In contrast to the ABBA method [S. Elsworth and S. Güttel, Data Mining and Knowledge Discovery, 34:1175-1200, 2020], fABBA avoids repeated within-cluster-sum-of-squares computations which reduces its computational complexity significantly.
Furthermore, fABBA is fully tolerance-driven and does not require the number of time series symbols to be specified by the user. 

--------
Install
--------

fABBA has the following essential dependencies for its functionality:

- cython
- numpy
- scipy
- requests


To install the current release via PIP use:

.. code:: bash
    
    pip install fABBA


Download this repository:

.. code:: bash
    
    git clone https://github.com/nla-group/fABBA.git



--------
Examples 
--------

- *Compress and reconstruct a time series*

The following example approximately transforms a time series into a symbolic string representation (`transform`) and then converts the string back into a numerical format (`inverse_transform`). fABBA essentially requires two parameters `tol` and `alpha`. The tolerance `tol` determines how closely the polygonal chain approximation follows the original time series. The parameter `alpha` controls how similar time series pieces need to be in order to be represented by the same symbol. A smaller `tol` means that more polygonal pieces are used and the polygonal chain approximation is more accurate; but on the other hand, it will increase the length of the string representation. A smaller `alpha` typically results in a larger number of symbols. 
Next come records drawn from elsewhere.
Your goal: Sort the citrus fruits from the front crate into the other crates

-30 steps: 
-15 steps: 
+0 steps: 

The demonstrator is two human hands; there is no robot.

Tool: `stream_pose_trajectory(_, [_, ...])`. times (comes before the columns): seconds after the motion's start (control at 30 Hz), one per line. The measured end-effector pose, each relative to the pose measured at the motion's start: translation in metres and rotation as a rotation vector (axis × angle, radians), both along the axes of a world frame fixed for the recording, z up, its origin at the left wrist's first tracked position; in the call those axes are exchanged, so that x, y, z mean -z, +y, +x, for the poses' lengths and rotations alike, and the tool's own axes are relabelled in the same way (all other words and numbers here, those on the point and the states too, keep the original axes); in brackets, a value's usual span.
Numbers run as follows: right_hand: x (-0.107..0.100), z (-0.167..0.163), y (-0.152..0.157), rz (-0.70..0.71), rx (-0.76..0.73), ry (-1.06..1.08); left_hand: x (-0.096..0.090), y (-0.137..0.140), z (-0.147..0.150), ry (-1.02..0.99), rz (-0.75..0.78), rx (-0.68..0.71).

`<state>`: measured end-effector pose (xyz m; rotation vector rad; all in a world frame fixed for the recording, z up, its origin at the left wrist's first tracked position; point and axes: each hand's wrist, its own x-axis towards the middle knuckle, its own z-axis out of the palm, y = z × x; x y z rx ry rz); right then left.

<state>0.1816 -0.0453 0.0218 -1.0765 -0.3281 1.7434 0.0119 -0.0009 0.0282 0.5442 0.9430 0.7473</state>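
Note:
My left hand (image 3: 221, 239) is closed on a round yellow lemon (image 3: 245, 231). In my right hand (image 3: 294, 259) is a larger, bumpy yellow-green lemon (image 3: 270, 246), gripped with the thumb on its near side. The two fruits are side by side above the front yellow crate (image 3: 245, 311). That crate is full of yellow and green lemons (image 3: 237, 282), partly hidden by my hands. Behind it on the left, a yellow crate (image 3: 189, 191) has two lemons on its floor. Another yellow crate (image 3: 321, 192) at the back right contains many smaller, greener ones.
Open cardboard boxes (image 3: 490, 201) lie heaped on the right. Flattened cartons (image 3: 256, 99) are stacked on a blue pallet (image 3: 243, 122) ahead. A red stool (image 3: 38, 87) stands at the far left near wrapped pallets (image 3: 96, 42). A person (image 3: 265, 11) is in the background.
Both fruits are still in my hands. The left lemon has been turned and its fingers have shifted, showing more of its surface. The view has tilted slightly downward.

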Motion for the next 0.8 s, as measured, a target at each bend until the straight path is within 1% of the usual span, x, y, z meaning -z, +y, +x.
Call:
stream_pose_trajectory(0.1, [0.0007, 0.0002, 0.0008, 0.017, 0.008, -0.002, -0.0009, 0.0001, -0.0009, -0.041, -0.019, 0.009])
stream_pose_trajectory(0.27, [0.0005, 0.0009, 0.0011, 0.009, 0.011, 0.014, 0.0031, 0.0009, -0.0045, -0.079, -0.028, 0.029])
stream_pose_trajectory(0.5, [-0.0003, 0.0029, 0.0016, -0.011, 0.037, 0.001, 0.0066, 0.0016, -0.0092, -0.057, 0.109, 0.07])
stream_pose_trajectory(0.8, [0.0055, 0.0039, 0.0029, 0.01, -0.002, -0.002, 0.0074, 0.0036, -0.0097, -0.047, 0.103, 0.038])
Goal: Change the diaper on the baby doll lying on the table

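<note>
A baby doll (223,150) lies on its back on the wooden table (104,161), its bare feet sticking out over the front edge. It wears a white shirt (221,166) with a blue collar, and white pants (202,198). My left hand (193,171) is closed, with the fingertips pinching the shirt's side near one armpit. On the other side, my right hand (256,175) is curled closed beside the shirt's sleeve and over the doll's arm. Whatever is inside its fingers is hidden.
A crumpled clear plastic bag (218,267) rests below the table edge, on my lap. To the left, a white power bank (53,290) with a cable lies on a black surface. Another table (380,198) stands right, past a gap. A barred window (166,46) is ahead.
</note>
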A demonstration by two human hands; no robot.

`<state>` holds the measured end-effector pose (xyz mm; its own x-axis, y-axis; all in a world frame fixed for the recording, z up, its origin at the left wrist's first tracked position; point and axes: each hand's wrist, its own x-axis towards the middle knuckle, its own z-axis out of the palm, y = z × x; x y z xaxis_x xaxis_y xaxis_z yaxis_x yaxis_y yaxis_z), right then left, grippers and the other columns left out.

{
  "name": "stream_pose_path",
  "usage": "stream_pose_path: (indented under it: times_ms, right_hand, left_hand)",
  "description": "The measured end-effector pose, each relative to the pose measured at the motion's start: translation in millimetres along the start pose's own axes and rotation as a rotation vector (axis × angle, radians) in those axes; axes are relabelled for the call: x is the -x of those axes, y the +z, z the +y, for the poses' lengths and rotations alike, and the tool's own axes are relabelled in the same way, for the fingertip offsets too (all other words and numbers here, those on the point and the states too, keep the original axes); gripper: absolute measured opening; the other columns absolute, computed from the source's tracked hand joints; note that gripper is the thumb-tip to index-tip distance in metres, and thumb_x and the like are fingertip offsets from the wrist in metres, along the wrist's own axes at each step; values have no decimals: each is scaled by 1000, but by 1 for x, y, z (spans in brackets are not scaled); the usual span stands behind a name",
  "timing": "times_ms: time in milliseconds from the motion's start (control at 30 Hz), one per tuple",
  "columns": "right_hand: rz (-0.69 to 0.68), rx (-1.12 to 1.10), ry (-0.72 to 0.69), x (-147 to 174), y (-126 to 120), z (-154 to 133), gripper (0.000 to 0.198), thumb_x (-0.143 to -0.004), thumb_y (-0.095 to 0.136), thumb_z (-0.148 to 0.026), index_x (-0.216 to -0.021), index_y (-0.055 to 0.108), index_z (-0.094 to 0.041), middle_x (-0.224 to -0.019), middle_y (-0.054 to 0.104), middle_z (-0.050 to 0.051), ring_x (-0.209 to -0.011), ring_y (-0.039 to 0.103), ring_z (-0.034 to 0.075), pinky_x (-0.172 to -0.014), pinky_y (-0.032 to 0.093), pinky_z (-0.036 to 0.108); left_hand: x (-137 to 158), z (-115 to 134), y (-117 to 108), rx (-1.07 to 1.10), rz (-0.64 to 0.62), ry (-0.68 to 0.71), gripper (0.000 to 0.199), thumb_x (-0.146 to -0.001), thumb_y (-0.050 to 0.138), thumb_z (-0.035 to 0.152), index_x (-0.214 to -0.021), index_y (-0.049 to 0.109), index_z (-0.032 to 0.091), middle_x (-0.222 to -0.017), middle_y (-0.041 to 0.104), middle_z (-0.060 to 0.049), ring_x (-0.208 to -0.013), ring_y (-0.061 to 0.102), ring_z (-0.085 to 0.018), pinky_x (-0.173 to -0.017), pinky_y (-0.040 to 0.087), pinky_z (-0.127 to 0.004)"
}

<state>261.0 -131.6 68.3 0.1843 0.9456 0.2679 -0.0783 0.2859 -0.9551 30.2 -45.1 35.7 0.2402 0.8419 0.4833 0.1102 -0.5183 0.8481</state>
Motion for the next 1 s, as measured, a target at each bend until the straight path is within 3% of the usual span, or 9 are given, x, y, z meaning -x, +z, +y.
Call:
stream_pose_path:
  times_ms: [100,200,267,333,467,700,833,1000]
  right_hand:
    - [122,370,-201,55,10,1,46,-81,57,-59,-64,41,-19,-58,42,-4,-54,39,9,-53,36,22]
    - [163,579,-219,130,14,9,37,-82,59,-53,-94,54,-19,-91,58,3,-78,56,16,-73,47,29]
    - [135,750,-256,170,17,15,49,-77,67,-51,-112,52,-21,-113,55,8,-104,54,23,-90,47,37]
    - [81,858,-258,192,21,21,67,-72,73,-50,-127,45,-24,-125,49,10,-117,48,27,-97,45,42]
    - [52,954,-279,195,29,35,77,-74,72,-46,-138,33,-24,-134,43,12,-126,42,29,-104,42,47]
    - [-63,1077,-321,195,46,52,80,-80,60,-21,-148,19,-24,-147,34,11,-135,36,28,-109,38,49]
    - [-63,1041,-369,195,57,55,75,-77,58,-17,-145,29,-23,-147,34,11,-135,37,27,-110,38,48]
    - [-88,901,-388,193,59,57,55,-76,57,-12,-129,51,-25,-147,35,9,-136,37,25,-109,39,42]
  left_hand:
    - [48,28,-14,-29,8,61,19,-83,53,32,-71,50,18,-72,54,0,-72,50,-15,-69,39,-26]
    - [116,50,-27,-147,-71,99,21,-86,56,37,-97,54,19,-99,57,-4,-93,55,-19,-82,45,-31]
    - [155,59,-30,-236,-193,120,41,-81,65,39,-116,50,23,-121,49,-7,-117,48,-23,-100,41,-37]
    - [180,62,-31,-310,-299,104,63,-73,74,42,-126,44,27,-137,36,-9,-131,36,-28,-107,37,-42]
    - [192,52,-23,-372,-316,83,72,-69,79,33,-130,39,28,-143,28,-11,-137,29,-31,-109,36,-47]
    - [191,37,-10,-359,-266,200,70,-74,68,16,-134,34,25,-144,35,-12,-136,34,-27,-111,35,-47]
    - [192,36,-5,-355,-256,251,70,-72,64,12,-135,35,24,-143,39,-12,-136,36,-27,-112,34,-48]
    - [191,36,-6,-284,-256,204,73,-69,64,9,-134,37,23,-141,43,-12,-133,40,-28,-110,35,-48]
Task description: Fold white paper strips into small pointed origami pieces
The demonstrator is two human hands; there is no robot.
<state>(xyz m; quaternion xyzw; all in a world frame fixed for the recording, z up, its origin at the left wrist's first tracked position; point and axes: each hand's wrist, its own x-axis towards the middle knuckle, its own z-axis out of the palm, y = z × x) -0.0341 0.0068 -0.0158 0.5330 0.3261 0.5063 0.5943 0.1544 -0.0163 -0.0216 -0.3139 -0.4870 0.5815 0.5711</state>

The choice of parameters depends on the application, but in practice, one often just wants the polygonal chain to mimic the key features in time series and not to approximate any noise. In this example the time series is a sine wave and the chosen parameters result in the symbolic representation `#$!"!"!"!"!"!"!"%`. Note how the periodicity in the time series is nicely reflected in repetitions in its string representation.

.. code:: python

    import numpy as np
    import matplotlib.pyplot as plt
    from fABBA import fabba_model

    ts = [np.sin(0.05*i) for i in range(1000)]  # original time series
    fabba = fabba_model(tol=0.1, alpha=0.1, sorting='2-norm', scl=1, verbose=0)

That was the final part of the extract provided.